**TASK TO CARRY OUT:** Please reproduce the full set of data below exactly.
DATASET EXTRACT Block Start
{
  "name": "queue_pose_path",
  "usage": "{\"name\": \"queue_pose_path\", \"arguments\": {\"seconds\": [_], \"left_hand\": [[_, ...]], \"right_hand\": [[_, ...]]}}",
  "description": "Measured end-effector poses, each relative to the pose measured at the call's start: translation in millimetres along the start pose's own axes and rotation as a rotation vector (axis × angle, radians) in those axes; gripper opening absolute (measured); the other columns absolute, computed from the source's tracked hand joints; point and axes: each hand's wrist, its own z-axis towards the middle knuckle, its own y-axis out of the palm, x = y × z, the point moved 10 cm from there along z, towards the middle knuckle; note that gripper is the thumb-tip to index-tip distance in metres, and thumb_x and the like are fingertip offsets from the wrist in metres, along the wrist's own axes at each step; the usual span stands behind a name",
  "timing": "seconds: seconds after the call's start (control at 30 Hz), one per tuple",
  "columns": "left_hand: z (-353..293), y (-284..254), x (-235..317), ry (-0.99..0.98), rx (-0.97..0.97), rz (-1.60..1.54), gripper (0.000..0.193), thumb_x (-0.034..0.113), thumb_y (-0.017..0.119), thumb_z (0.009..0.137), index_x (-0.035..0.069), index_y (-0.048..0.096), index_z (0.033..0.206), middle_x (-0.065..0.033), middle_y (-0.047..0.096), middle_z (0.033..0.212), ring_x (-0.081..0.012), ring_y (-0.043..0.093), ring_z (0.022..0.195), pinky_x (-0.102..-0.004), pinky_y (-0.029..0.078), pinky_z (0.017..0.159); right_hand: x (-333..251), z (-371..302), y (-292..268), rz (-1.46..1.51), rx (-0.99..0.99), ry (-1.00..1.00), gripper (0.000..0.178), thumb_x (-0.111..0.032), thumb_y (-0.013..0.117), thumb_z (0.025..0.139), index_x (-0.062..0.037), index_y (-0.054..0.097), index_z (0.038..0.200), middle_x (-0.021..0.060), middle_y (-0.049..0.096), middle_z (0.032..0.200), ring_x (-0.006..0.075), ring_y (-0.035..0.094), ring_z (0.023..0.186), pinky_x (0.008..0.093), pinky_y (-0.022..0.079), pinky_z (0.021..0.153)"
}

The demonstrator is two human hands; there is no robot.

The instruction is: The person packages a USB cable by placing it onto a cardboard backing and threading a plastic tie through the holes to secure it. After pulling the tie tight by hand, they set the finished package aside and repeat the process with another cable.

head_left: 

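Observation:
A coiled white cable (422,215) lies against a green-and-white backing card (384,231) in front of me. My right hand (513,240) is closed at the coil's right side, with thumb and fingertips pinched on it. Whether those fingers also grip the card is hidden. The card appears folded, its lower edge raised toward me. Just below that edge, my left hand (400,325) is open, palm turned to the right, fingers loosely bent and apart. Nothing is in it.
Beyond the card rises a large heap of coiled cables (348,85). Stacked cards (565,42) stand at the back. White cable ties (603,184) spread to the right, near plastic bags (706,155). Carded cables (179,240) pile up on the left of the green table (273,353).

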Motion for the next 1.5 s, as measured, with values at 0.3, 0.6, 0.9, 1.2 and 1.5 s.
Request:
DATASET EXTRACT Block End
**PROBLEM SOLUTION:**
{
  "name": "queue_pose_path",
  "usage": "{\"name\": \"queue_pose_path\", \"arguments\": {\"seconds\": [_], \"left_hand\": [[_, ...]], \"right_hand\": [[_, ...]]}}",
  "description": "Measured end-effector poses, each relative to the pose measured at the call's start: translation in millimetres along the start pose's own axes and rotation as a rotation vector (axis × angle, radians) in those axes; gripper opening absolute (measured); the other columns absolute, computed from the source's tracked hand joints; point and axes: each hand's wrist, its own z-axis towards the middle knuckle, its own y-axis out of the palm, x = y × z, the point moved 10 cm from there along z, towards the middle knuckle; note that gripper is the thumb-tip to index-tip distance in metres, and thumb_x and the like are fingertip offsets from the wrist in metres, along the wrist's own axes at each step; the usual span stands behind a name",
  "timing": "seconds: seconds after the call's start (control at 30 Hz), one per tuple",
  "columns": "left_hand: z (-353..293), y (-284..254), x (-235..317), ry (-0.99..0.98), rx (-0.97..0.97), rz (-1.60..1.54), gripper (0.000..0.193), thumb_x (-0.034..0.113), thumb_y (-0.017..0.119), thumb_z (0.009..0.137), index_x (-0.035..0.069), index_y (-0.048..0.096), index_z (0.033..0.206), middle_x (-0.065..0.033), middle_y (-0.047..0.096), middle_z (0.033..0.212), ring_x (-0.081..0.012), ring_y (-0.043..0.093), ring_z (0.022..0.195), pinky_x (-0.102..-0.004), pinky_y (-0.029..0.078), pinky_z (0.017..0.159); right_hand: x (-333..251), z (-371..302), y (-292..268), rz (-1.46..1.51), rx (-0.99..0.99), ry (-1.00..1.00), gripper (0.000..0.178), thumb_x (-0.111..0.032), thumb_y (-0.013..0.117), thumb_z (0.025..0.139), index_x (-0.062..0.037), index_y (-0.054..0.097), index_z (0.038..0.200), middle_x (-0.021..0.060), middle_y (-0.049..0.096), middle_z (0.032..0.200), ring_x (-0.006..0.075), ring_y (-0.035..0.094), ring_z (0.023..0.186), pinky_x (0.008..0.093), pinky_y (-0.022..0.079), pinky_z (0.021..0.153)"
}

The demonstrator is two human hands; there is no robot.

The instruction is: The person packages a USB cable by placing it onto a cardboard backing and threading a plastic tie through the holes to secure it. After pulling the tie tight by hand, they set the finished package aside and repeat the process with another cable.

head_left: 

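Observation:
A coiled white cable (422,215) lies against a green-and-white backing card (384,231) in front of me. My right hand (513,240) is closed at the coil's right side, with thumb and fingertips pinched on it. Whether those fingers also grip the card is hidden. The card appears folded, its lower edge raised toward me. Just below that edge, my left hand (400,325) is open, palm turned to the right, fingers loosely bent and apart. Nothing is in it.
Beyond the card rises a large heap of coiled cables (348,85). Stacked cards (565,42) stand at the back. White cable ties (603,184) spread to the right, near plastic bags (706,155). Carded cables (179,240) pile up on the left of the green table (273,353).
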
Motion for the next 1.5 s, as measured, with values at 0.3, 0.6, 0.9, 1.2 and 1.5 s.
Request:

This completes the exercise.